FLAGSTAFF, Ariz. (AP) — No one saw Sasha Krause being taken from a Mennonite community in northwestern New Mexico where she worked in the publishing ministry, dominated in card games and ping pong, and where her poetry became song.
No one saw the woman with a quiet and passive demeanor killed hours away in northern Arizona, a gunshot wound to the back of the head, her wrists bound by duct tape and left in the bitter cold among the pine needles.
Prosecutor Ammon Barker argued Friday that cellphone data, receipts, financial records, repeated lies and a cover-up scheme point to Mark Gooch, a U.S. Air Force airman stationed in metropolitan Phoenix. Barker said Gooch was driven by a resentment for the faith he grew up around in Wisconsin.
“If you look at the evidence through reason, common sense and experience, you will know beyond a reasonable doubt that this defendant is guilty,” Barker told jurors in closing arguments.
Gooch’s attorney, Bruce Griffen, argued there is reason to doubt that Gooch killed Krause. He pointed to a lack of forensic evidence, another car seen in the Mennonite community and differing opinions from ballistics experts about whether the bullet taken from Krause’s skull was fired from a .22-caliber rifle that Gooch owned.
“Wrong gun, wrong bullet, wrong car,” Griffen said. “How does it add up? Wrong guy. You’ve got to deal the objective evidence we have that creates reasonable doubt. You can’t ignore reasonable doubt.”
The 12-member jury began deliberations Friday afternoon.
Gooch faces life in prison if he’s convicted of first-degree murder and kidnapping in Krause’s death. Her disappearance on Jan. 18, 2020 set off a frantic search. A camper eventually found her while gathering firewood near Sunset Crater Volcano National Monument in the same clothing that Krause had on when she went missing — a gray dress, white coat and hiking shoes.
There’s no indication that Krause and Gooch knew each other or that Krause put up a fight. Their families are part of a conservative group of Mennonites that dress modestly, reject most forms of technology, and practice nonviolence and nonresistance. Gooch never officially joined the church.
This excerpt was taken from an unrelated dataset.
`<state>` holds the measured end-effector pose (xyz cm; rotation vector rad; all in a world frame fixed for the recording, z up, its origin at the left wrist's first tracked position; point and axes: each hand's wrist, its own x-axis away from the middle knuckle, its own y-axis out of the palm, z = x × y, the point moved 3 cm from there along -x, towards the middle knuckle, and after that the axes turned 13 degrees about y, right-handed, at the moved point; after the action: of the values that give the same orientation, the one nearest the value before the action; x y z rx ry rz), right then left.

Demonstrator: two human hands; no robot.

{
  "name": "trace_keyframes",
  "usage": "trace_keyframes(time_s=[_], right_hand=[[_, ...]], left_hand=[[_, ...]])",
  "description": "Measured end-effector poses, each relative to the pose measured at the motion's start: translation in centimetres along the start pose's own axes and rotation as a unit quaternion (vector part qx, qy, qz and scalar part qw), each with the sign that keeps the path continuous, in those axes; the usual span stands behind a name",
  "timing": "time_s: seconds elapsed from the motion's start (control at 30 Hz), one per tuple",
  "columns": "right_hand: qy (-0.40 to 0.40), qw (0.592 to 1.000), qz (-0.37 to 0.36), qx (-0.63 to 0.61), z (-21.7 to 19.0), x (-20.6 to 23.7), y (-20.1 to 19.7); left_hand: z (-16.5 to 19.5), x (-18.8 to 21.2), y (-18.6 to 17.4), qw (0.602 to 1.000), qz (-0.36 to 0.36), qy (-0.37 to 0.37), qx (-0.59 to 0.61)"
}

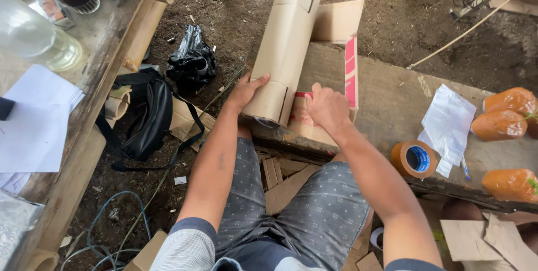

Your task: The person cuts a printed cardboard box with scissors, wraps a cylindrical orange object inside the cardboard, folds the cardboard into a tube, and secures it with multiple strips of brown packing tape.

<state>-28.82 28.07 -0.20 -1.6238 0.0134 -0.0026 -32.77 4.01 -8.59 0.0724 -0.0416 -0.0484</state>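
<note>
Soft even daylight, faint shadows, sharp focus at centre, mild wide-angle stretching at the edges

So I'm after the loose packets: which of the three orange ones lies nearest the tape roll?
The lowest orange packet, alone at the plank's near edge right of the tape roll; the other two lie together higher up.

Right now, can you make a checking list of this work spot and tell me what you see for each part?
Surface: worn wooden plank over a dirt floor.
Job's things: folded brown cardboard box, lying flat on the plank, with a cardboard sheet with a pink edge beside it.
Clutter: brown tape roll, white paper, orange bagged packets, cardboard scraps underneath.
Hands: left hand grips the box's near end, fingers on top; right hand presses the sheet beside it.
Cables: bluish cable looped on the ground.
Surroundings: black bag, black plastic bag, side table with papers and a glass jar.
</note>
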Motion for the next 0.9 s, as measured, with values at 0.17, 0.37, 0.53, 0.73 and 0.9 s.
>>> trace_keyframes(time_s=[0.17,0.37,0.53,0.73,0.9], right_hand=[[0.081,0.983,-0.143,0.083,3.5,-2.9,2.9],[0.068,0.913,-0.105,-0.388,0.7,-6.1,7.1],[0.097,0.897,-0.126,-0.413,-2.9,-4.6,7.1],[0.109,0.905,-0.065,-0.407,-4.6,-5.2,6.8],[0.099,0.799,-0.164,-0.570,-1.9,-4.9,8.8]], left_hand=[[0.2,0.1,0.7,0.999,0.019,-0.019,-0.045],[1.2,-0.4,2.8,0.996,0.039,0.015,-0.073],[1.1,-0.3,2.8,0.998,-0.001,-0.023,-0.058],[1.5,-0.3,1.7,0.999,-0.034,-0.008,-0.012],[0.5,-0.9,3.8,0.996,0.053,-0.053,-0.049]])
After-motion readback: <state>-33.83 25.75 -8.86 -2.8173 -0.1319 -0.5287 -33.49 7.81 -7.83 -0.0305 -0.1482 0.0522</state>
Both of their parents have been in the courtroom for the trial. Krause’s mother grimaced and turned away as Barker displayed photos of her daughter for the jury during closing arguments. Gooch’s parents have had emotional exchanges with their son’s attorney.
The 27-year-old Krause was teaching in Texas where her family still lives before she moved to the Farmington Mennonite community where “Lamp + Light” are spelled out in painted white rocks on the side of a mesa. Krause worked in the publishing ministry bearing that name. One of her sisters previously lived in Farmington.
Krause was gathering items for Sunday school when she went missing.
Gooch, 22, told a sheriff’s detective that he was in Farmington that day to check the times for church service because he missed the fellowship of Mennonites. His estimates on how long he spent on the trip weren’t consistent with the cellphone data, financial records and surveillance video, Barker said.
Gooch didn’t simply swing by the church as he said, Barker argued. He spent more than three hours near the church and detoured off the interstate for two hours in the area where Krause’s body was found.
Gooch’s phone was the only device that communicated with the same towers as Krause’s phone before her signal dropped off west of Farmington, prosecutors said. Barker displayed text messages exchanges between Gooch and his brothers that he said show Gooch had a general disdain for Mennonites.
“By all accounts of what we’ve heard in trial was Sasha Krause was a light, a light to her family, her community, the world.” Barker said. “And this defendant snuffed it out.”
Griffen told jurors that Gooch voluntarily cooperated with a detective and is nonviolent. He argued that cellphone data is scientifically weak and cannot point to specific activities. He said two text messages exchanges that mentioned Mennonites since 2016 don’t mean Gooch is guilty.
And he posed a question to jurors about whether someone who was trying to pull off a covert mission would have used a cellphone or credit cards that leave tracks.
“He doesn’t do any of those things, he doesn’t try to avoid any of those things,” Griffen said. “It’s all inconsistent with the state’s suggestion that he’s the guy.”